───── Information provided ─────

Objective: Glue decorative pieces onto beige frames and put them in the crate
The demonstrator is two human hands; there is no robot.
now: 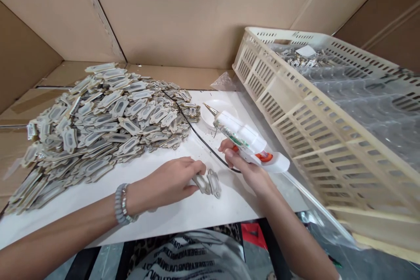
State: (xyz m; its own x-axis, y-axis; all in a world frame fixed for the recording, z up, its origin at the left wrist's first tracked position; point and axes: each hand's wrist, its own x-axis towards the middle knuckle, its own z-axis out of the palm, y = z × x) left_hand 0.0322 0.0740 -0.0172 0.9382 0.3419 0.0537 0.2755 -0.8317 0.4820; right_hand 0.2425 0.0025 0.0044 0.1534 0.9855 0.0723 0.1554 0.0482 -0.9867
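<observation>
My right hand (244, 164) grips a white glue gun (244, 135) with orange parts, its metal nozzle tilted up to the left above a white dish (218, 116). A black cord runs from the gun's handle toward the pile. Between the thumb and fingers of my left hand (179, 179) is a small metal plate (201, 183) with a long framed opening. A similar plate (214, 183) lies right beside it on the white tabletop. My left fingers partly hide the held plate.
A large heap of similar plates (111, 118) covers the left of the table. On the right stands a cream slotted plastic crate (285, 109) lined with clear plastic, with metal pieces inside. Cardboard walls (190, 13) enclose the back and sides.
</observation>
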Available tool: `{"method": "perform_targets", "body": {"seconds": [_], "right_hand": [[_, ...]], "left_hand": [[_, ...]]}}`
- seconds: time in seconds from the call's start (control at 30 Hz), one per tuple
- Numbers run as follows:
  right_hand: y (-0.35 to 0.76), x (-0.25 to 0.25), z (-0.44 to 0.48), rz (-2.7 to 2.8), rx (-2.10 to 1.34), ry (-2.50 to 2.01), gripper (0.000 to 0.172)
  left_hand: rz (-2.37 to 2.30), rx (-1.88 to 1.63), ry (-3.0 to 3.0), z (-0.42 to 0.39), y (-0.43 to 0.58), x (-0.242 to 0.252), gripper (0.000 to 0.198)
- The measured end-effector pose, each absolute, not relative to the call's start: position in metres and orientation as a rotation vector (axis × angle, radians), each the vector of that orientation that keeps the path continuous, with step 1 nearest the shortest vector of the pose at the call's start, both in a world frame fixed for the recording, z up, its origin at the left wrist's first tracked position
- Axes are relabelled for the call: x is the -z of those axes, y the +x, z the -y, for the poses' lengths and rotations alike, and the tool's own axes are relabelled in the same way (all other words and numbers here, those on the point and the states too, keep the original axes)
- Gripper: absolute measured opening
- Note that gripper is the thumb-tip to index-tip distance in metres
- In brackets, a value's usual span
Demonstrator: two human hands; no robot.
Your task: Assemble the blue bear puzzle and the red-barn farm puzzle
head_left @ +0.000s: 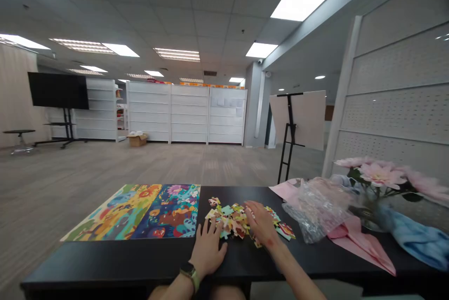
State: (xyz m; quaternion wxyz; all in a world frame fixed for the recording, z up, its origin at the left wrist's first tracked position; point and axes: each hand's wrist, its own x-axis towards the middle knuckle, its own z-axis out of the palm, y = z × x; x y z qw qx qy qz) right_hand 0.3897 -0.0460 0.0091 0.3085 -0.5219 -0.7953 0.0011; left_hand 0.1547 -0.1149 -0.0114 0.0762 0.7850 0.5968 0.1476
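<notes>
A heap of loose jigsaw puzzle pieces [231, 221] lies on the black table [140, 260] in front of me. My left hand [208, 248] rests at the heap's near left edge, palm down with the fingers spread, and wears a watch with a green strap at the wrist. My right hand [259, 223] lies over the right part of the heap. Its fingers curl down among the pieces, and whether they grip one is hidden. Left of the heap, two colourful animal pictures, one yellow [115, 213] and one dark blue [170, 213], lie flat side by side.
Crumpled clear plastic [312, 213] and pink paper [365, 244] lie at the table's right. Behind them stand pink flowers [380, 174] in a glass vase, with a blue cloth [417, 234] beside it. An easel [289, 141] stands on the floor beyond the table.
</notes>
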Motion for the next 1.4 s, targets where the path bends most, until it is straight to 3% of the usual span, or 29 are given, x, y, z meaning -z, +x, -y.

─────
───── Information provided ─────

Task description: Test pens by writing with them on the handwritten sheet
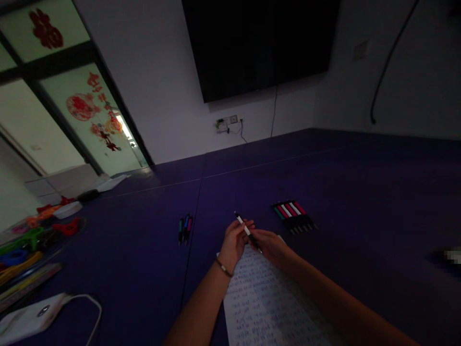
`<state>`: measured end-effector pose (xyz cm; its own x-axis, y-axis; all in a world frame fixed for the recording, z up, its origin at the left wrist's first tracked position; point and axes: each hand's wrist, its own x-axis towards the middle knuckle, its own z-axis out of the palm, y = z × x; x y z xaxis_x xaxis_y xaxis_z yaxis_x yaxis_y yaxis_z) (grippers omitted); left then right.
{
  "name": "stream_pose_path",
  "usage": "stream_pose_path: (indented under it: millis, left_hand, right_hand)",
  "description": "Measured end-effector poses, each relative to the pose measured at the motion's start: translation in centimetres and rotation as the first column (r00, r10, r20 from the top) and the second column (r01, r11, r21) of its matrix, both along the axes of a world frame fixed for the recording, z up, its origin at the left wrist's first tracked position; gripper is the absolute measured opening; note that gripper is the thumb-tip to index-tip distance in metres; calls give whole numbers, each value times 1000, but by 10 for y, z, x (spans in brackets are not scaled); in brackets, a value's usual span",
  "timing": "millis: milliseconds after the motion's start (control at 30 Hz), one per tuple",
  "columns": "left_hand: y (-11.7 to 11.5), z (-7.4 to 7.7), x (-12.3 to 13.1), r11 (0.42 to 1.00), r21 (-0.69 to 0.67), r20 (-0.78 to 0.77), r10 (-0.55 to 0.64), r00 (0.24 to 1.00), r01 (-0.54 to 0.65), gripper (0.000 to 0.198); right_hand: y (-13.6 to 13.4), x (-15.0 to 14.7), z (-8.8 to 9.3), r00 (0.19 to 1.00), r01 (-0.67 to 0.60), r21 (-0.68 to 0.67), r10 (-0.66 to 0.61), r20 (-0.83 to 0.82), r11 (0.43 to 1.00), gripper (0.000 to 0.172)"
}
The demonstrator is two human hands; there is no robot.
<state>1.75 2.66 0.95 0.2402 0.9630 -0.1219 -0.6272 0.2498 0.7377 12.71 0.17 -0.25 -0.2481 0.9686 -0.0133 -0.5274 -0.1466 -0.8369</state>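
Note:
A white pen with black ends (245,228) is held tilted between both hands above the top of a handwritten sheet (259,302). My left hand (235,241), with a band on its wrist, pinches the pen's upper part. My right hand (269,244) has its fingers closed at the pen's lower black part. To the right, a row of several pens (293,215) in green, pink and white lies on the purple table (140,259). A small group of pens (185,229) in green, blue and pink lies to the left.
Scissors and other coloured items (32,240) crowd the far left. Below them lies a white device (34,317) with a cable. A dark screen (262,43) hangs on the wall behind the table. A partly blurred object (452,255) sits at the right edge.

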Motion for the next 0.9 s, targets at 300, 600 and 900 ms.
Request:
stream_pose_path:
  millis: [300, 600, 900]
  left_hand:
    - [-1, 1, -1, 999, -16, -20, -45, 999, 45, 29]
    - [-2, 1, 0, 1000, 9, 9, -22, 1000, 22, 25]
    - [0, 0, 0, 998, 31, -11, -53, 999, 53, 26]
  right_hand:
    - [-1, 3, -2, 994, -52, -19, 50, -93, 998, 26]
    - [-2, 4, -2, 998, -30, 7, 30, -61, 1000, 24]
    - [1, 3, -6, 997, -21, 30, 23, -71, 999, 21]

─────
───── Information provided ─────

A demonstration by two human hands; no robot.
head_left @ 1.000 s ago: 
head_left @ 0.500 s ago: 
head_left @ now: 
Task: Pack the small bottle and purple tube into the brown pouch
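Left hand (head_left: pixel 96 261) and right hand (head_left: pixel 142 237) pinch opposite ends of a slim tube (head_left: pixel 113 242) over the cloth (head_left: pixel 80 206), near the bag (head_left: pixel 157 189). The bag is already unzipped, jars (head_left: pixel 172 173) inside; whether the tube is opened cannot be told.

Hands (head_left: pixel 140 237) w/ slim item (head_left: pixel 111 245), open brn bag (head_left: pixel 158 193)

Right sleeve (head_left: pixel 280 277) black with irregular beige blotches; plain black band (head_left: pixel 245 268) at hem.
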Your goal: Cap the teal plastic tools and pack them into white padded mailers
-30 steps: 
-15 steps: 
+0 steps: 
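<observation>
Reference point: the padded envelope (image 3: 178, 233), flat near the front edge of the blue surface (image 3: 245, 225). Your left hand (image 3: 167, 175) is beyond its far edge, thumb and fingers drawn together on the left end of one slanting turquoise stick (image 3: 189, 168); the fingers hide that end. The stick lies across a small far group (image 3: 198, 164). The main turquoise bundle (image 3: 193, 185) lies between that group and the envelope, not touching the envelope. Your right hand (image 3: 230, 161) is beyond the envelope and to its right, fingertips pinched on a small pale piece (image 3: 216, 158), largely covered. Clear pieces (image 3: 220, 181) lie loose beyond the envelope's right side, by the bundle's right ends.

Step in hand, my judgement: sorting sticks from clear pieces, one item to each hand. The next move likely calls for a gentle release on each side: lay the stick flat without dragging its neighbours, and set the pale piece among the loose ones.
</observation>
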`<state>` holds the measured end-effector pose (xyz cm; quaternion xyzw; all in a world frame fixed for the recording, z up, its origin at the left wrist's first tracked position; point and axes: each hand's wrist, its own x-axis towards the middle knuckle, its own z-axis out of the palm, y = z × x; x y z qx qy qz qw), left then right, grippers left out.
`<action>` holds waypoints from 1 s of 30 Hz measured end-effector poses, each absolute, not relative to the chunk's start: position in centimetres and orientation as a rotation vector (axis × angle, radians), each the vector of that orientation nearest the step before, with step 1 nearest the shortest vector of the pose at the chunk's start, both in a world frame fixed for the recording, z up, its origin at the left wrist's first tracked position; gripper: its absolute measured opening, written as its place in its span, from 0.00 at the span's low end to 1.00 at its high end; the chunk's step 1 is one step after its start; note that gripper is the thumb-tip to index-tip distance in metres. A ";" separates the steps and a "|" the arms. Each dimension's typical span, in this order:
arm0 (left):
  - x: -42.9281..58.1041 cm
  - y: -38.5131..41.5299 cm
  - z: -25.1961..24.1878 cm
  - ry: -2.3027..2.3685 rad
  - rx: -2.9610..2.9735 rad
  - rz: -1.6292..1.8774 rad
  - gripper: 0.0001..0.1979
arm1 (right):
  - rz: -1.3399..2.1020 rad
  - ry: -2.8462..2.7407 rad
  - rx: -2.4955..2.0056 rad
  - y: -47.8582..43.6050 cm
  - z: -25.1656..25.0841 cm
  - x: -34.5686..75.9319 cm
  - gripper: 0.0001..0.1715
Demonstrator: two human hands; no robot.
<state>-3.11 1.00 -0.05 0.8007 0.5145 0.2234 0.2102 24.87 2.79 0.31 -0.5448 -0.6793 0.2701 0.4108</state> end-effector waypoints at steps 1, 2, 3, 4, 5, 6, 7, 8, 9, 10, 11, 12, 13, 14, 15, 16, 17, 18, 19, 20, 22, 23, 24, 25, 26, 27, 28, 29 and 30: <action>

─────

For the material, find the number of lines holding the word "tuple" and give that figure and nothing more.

2